Unemployed and disabled

Ad hoc reforms that focus on pensions only are seen to be of little use to citizens who are unemployed or disabled. At last year's IRF Conference Alex van der Heever, chairman of Social Security Systems Administration and Management Studies at Wits University, implored the government to review its position and unite all social security departments, among them health, maternity, retirement, death and disability.

"Silos don't communicate effectively. Until we have one Social Security Department in place for policy reform, South Africa will be slow to progress. Government has yet to publish its paper on social security reform, keeping this as a narrow, bilateral discussion that excludes society," Van der Heever said.

Discussion document welcomed

Last month's Budget announcement included a discussion document around retirement fund reform that has been mostly welcomed for aiming to boost the protection of retirement savings.
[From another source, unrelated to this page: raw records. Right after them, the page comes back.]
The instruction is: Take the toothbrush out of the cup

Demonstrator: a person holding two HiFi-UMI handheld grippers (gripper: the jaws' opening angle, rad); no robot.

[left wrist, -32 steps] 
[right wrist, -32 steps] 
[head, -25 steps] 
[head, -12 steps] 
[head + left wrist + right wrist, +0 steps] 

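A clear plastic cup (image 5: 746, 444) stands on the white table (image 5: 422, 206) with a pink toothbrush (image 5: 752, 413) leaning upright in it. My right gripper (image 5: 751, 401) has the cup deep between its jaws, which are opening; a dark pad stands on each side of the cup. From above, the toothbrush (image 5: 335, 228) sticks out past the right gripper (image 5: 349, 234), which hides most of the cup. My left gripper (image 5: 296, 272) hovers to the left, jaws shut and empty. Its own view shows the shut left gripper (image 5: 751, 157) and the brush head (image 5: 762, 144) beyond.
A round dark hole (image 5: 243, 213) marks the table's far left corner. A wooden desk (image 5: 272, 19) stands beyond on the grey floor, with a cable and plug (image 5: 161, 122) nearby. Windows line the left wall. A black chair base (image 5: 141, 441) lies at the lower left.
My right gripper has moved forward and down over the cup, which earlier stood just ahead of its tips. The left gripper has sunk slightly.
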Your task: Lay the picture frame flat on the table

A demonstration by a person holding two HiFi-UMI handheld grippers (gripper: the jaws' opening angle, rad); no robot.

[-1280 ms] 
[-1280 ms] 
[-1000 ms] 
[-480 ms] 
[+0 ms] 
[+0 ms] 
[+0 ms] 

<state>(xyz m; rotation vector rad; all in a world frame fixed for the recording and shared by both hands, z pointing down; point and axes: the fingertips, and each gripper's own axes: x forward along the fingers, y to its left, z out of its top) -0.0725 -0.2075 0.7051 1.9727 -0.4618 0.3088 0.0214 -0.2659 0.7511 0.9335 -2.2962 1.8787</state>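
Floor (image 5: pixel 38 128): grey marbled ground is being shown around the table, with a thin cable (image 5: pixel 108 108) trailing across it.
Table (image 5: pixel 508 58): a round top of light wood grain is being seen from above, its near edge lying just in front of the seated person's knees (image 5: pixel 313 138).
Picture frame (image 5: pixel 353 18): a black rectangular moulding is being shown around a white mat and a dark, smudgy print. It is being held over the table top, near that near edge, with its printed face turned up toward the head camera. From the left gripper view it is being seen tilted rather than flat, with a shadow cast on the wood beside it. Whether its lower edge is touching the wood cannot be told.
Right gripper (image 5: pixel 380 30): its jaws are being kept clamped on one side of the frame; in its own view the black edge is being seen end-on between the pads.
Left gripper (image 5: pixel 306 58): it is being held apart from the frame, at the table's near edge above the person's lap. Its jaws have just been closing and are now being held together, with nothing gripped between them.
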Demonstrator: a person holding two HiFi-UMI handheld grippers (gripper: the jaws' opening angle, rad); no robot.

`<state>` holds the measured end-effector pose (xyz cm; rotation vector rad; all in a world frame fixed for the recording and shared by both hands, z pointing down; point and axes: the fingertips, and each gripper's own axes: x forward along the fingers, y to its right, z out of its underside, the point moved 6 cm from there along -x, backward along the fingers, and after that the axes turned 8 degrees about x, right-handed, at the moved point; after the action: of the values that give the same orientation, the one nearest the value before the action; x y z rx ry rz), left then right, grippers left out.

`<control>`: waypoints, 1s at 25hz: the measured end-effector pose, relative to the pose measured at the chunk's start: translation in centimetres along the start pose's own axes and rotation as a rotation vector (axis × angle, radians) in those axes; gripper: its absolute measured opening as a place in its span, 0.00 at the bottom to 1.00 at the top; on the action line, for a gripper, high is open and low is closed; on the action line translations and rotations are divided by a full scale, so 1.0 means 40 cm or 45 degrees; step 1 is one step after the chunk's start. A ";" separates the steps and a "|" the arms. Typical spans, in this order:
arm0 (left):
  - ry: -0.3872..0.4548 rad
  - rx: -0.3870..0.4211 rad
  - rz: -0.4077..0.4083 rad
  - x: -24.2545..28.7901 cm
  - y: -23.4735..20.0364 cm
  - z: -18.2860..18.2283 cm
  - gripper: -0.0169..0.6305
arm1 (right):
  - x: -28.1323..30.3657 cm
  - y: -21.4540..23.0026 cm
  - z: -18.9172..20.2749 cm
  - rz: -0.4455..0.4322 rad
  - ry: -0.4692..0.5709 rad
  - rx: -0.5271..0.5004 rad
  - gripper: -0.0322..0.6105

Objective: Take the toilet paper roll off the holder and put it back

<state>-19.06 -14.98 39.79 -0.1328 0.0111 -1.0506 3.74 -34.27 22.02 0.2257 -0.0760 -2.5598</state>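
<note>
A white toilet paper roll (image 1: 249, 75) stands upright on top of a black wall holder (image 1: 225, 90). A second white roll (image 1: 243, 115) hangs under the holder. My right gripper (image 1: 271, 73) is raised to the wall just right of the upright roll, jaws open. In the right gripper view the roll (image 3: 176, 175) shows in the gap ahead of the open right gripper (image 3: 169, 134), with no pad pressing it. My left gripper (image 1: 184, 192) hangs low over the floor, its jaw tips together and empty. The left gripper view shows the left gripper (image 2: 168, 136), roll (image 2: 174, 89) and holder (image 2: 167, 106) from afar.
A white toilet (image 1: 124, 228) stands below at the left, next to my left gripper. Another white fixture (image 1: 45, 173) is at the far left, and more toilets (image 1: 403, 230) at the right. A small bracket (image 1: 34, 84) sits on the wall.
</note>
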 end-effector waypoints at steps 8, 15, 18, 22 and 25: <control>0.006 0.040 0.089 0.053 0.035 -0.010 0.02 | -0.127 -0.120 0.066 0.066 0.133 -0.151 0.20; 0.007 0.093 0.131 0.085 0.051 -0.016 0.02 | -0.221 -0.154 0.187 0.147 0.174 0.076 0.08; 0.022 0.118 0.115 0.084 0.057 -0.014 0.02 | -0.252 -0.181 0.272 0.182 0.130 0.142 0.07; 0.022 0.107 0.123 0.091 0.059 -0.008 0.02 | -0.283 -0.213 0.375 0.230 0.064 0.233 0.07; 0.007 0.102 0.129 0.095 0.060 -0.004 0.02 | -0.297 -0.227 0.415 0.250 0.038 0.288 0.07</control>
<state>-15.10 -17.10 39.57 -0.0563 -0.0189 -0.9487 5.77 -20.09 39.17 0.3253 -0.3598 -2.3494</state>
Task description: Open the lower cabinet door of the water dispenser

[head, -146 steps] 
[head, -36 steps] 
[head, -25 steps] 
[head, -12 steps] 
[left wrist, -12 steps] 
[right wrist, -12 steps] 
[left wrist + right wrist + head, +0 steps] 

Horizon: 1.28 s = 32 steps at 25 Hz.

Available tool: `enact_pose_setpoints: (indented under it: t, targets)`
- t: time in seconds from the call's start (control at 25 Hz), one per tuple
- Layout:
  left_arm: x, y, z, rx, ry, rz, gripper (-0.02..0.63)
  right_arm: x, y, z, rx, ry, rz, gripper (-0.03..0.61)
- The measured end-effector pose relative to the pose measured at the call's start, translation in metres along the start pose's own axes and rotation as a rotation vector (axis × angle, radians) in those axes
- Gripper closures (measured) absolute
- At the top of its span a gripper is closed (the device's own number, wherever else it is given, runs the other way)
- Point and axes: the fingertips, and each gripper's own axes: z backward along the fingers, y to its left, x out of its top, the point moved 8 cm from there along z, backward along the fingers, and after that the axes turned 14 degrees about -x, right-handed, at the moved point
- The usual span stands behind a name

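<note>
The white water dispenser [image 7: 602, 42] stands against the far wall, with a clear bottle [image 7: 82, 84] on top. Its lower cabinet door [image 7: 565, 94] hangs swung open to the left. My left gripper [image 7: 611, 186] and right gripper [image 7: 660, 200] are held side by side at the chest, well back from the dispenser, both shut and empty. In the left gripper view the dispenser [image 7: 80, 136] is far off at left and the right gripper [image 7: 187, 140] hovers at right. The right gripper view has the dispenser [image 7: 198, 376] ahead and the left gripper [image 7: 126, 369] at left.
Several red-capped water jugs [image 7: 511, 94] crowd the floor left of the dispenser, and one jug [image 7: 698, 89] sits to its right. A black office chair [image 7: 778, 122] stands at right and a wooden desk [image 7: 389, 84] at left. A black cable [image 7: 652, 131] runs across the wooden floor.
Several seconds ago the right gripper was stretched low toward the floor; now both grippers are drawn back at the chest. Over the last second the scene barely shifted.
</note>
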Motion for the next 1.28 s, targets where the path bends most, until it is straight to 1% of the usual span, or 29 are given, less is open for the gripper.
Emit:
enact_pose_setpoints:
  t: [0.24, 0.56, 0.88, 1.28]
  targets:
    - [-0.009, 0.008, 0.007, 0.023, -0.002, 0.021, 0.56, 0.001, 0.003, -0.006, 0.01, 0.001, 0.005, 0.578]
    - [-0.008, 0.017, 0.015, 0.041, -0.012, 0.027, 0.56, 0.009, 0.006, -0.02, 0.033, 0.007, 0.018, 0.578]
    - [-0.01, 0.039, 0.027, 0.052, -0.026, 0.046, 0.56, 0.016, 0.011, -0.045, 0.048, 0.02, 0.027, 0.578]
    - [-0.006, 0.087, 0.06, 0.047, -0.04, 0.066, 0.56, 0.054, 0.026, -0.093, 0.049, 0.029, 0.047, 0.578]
National Treasury has since released further announcements outlining broad policy goals for this reform including the implementation of a mandatory contribution system, improving preservation, improving fund disclosure to provide a simple measure of charges in retirement funds and simplifying retirement savings products. The papers also give more detail on non-retirement savings reform, allowing tax-free savings accounts that discourage unnecessary withdrawals.

More adequately skilled trustees who will be required to act independently and comply with prescribed requirements will be enforced by the new Pensions Act. Trustees, valuators and fund administrators will also be obliged to blow the whistle on any findings that could prejudice the fund or members, by informing the Registrar.

Changes to Acts

The numerous changes to both the Pension Funds and Income Tax Acts were debated at the IRF's recent bi-monthly Trustee Fiduciary Duties Seminar.

Zamani Letjane, IRF chairman, says the proposed changes to the Pension Funds and Income Tax Acts present a valuable opportunity to funds to improve benefit designs with the singular objective of improving retirement outcomes for members. All stakeholders need to ensure compliance and importantly, take advantage of new savings opportunities.

"We are in desperate need of a proper debate about comprehensive social security reform that will allow pension funds to fulfil the role for which they are capable - assisting people with an income when they are no longer able to earn one due to old age," Hiller van Rensburg concludes.